WORK REQUIRED: Going through the data below, find how many lines include the word "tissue", and reply with that number alone.

MATERIAL PROVIDED:
----------------

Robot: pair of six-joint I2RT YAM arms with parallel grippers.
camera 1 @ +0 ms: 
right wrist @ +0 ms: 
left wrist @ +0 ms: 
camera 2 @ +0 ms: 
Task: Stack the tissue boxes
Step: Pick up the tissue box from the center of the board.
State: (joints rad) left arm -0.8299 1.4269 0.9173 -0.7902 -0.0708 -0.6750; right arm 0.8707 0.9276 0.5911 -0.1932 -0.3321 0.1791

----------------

EXERCISE RESULT: 2